Informazioni ordini
| Nome del prodotto | Codice del prodotto | UNITÀ | Prezzo | Quantità | Preferiti | |
ErbB3/HER3 Plasmide Double Nickase (h) | sc-400146-NIC | 20 µg | $410.00 | |||
ErbB3/HER3 Plasmide Double Nickase (h2) | sc-400146-NIC-2 | 20 µg | $410.00 |
ERBB3 codifica ErbB3/HER3, un membro della famiglia dei recettori tirosin-chinasici ERBB con un dominio chinasico intrinseco compromesso, che funziona principalmente tramite eterodimerizzazione, in particolare con ERBB2/HER2. L’attivazione ligando-dipendente da parte delle neureguline promuove la formazione del complesso recettoriale e eventi di fosforilazione che propagano la segnalazione PI3K–AKT e MAPK, coordinando proliferazione, sopravvivenza, differenziamento e le decisioni sul destino delle cellule epiteliali. ERBB3 è spesso coinvolto in reti di segnalazione oncogeniche, in cui un’alterata espressione o un “rewiring” delle vie può sostenere cambiamenti nella dipendenza dai fattori di crescita e una segnalazione adattativa. Il suo ruolo centrale nel cross-talk tra recettori lo rende un nodo ampiamente utilizzato per studiare la robustezza della segnalazione, la regolazione tramite feedback e i meccanismi di resistenza ai farmaci a livello di via.
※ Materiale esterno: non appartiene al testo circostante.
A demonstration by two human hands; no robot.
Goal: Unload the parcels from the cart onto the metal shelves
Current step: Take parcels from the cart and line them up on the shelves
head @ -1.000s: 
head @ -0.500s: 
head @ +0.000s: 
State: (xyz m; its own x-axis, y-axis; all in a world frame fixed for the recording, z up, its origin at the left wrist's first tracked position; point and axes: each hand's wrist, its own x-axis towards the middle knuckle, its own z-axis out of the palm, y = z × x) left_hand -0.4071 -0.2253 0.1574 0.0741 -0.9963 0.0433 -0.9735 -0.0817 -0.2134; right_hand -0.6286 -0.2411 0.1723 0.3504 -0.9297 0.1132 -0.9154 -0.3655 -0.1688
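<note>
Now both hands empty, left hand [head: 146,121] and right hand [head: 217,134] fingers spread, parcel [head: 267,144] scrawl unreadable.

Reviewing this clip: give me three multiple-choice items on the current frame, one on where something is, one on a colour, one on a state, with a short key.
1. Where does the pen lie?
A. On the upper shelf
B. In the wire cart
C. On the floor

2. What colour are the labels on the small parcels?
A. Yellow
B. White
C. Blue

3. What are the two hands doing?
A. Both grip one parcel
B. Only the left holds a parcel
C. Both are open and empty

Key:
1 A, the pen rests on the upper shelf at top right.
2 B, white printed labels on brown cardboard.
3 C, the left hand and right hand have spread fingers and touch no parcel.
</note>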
ErbB3/HER3 Il plasmide Double Nickase (h) consiste in una coppia di plasmidi ingegnerizzati per l'editing ad alta specificità del locus ERBB3 nelle linee cellulari human. Ciascun plasmide esprime una nickasi Cas9 D10A e un sgRNA distinto che prende di mira filamenti di DNA opposti all'interno di ERBB3. Quando indirizzate verso siti adiacenti su filamenti di DNA opposti, le due nickasi generano tagli a filamento singolo sfalsati che insieme producono una rottura a doppio filamento sfalsata, richiedendo un'attività coordinata sul bersaglio da entrambe le guide. La rottura del DNA risultante viene risolta da vie di riparazione cellulare endogene, più comunemente attraverso la giunzione non omologa delle estremità (NHEJ), portando a inserzioni o delezioni che interrompono la funzione di ERBB3. Richiedendo il coinvolgimento di due sgRNA nel locus bersaglio, l'approccio a doppia nickasi migliora la specificità dell'editing e fornisce una strategia CRISPR complementare per applicazioni in cui è desiderato un controllo aggiuntivo sulla precisione del targeting.
Per supportare l'identificazione efficiente delle cellule modificate, un plasmide codifica la GFP per la visualizzazione fluorescente delle popolazioni trasfettate, mentre il plasmide di accompagnamento porta un gene di resistenza alla puromicina per la selezione antibiotica. Insieme, queste caratteristiche supportano l'arricchimento efficiente delle popolazioni co-trasfettate e semplificano la convalida dei cloni con ERBB3 interrotto.
Solo per uso di ricerca. Non destinato a uso diagnostico o terapeutico.